David Schlachter

FreeDNS subdomains in anonymous proxy campaign

Jan 18, 2019

Do you use FreeDNS and get mysterious requests to attach to your domain? FreeDNS is a DNS hosting service that allows other users to add subdomains to your domains by default, conditional on your approval.

I receive many requests such as the following, but the destinations are always offline when I investigate. In these cases, these subdomains are briefly active from the time of creation until I delete them.
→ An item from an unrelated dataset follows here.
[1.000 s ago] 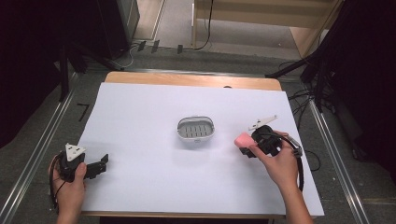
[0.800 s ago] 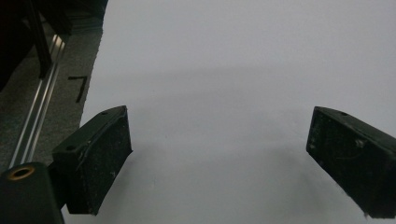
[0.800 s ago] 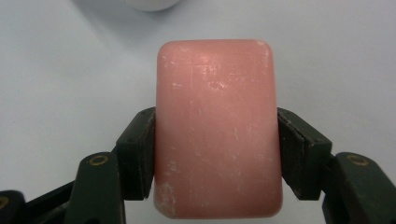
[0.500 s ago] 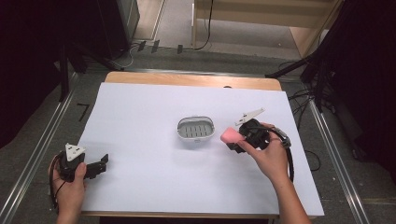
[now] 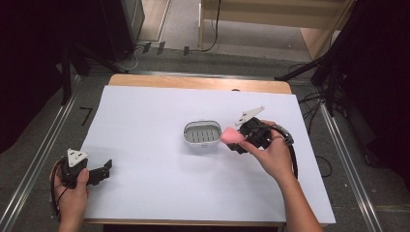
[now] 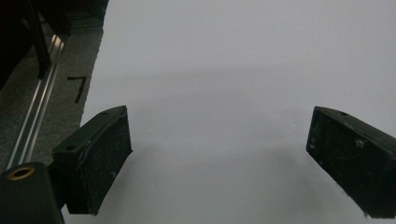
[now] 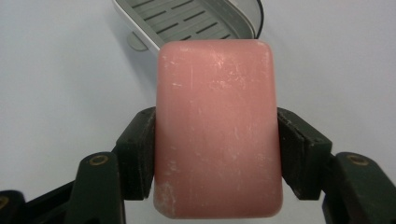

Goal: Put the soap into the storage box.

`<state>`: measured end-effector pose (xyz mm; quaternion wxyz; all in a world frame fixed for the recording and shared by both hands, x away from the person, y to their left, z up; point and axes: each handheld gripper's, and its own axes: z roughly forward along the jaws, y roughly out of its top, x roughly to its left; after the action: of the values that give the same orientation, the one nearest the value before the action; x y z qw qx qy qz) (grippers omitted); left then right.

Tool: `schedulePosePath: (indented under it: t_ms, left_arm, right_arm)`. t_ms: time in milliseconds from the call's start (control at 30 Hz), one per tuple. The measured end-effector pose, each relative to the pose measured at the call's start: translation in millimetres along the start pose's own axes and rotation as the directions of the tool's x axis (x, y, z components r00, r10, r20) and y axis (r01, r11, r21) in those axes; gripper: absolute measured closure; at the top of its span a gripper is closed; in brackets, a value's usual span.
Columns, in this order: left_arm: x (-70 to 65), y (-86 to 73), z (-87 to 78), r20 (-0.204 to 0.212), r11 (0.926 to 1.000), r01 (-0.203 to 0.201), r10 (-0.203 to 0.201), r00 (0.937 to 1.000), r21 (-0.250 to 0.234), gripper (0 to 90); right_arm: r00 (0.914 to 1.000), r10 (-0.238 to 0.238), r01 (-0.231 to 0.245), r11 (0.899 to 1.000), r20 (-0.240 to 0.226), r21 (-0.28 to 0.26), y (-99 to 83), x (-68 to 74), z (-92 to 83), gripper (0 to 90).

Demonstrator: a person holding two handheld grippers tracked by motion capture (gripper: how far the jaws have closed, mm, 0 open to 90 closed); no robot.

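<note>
Soap dish (image 5: 202,134) bare, pink soap (image 5: 230,136) beside rim

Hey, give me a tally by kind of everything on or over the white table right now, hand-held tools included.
Pink soap bar: 1
Grey soap dish: 1
Hand-held tools: 2, left tool open, right tool clamped on the soap bar
Total: 4

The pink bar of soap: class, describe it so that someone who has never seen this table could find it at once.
Start at the white table and find the grey slotted oval soap dish near its middle. Just right of the dish, the right gripper grips a pink rounded rectangular bar of soap. It is the one pink thing here.
</note>
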<state>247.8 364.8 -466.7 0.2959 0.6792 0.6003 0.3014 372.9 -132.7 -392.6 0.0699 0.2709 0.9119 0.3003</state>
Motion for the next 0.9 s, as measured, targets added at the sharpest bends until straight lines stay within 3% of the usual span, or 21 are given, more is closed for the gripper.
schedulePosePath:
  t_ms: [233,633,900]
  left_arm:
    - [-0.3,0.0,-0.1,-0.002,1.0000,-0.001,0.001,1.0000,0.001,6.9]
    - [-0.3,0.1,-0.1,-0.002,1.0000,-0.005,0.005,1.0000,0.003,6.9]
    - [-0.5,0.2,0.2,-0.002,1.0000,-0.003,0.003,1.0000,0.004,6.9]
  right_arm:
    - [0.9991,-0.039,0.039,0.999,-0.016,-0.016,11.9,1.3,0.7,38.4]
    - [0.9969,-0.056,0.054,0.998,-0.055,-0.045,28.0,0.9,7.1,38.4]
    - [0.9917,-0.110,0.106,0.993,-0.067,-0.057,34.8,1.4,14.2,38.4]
FreeDNS subdomain request from luckcloud513

However, today I was requesting a Let's Encrypt certificate for a new subdomain that I had made for schlachter.ca, and surprisingly got a rate limiting error:

acme-client: transfer buffer: [{    "type": "urn:acme:error:rateLimited",    "detail": "Error creating new cert :: too many certificates already issued for: schlachter.ca: see https://letsencrypt.org/docs/rate-limits/",    "status": 429}] (204 bytes)

The limit is 50 certificates per domain per week (excluding renewals), and this week I haven't attempted to get any new certificates.

I hypothesized that my automatic renewal script might be requesting certificates too often, so I looked up all certificates for the domain and subdomains on a Certificate Transparency search page. Interestingly one subdomain dominated the results:

Subdomain certificate results from crt.sh

All in all, 182 certificates issued for zhfx.schlachter.ca! This is the same subdomain that a user had created on schlachter.ca earlier in the week. I assume many of the certificates listed are 'renewals' that don't count against the 50 certificates per domain per week.

Curiously, each of these certificates is for roughly 80 four-letter subdomains on a variety of domains:

Subdomain certificate results from crt.sh

My first question was whether all of these domains using are also using FreeDNS, which is indeed the case:

Nameservers for domain list, all at FreeDNS

Where are these subdomains pointing? Those that resolve point to a variety of Heroku instances:

Dig results for domain list, all pointing to Heroku

Are any of these subdomains online and offering any services? Here's a representative port scan with nmap.

nmap scan results for example domain

Every instance has four open ports: 21 (FTP), 80 (HTTP), 443 (HTTPS), and 554 (RTSP). A few have port 7070 (REAL Server?) open as well. Connection attempts on ports 21, 554, and 7070 all time out.

What's being served on port 80? Here are the titles and MD5 hashes of the pages hosted on the subdomains:

Title of page on each domain MD5 hashes of pages on each domain

The pages all have the same title, and exist in two variants, as shown by the MD5 hashes. Ironically, none of the instances are accessible using TLS, despite the rate-limit-triggering certificate requests to Let's Encrypt.

What are these subdomains being used for? Here's a screenshot of one, as well as a Google Translate version of the same page translated to English:

Example page, writing in Chinese Example page, translated to English

The page title mentions the Node Unblocker package, but the footer links to the GitHub project gfw-breaker/heroku-node-proxy. This appears to be an easily-deployable packaging of the former. The heroku-node-proxy repository links to what looks to be a Falun Gong news site.

Conclusion: an organisation is deploying Heroku instances provisioned with an implementation of Node Unblocker for censorship evasion, apparently in China. FreeDNS is used to recruit subdomains which provide access to nodes. Let's Encrypt is used to provide secure connections to these subdomains, though this feature is apparently not yet operational.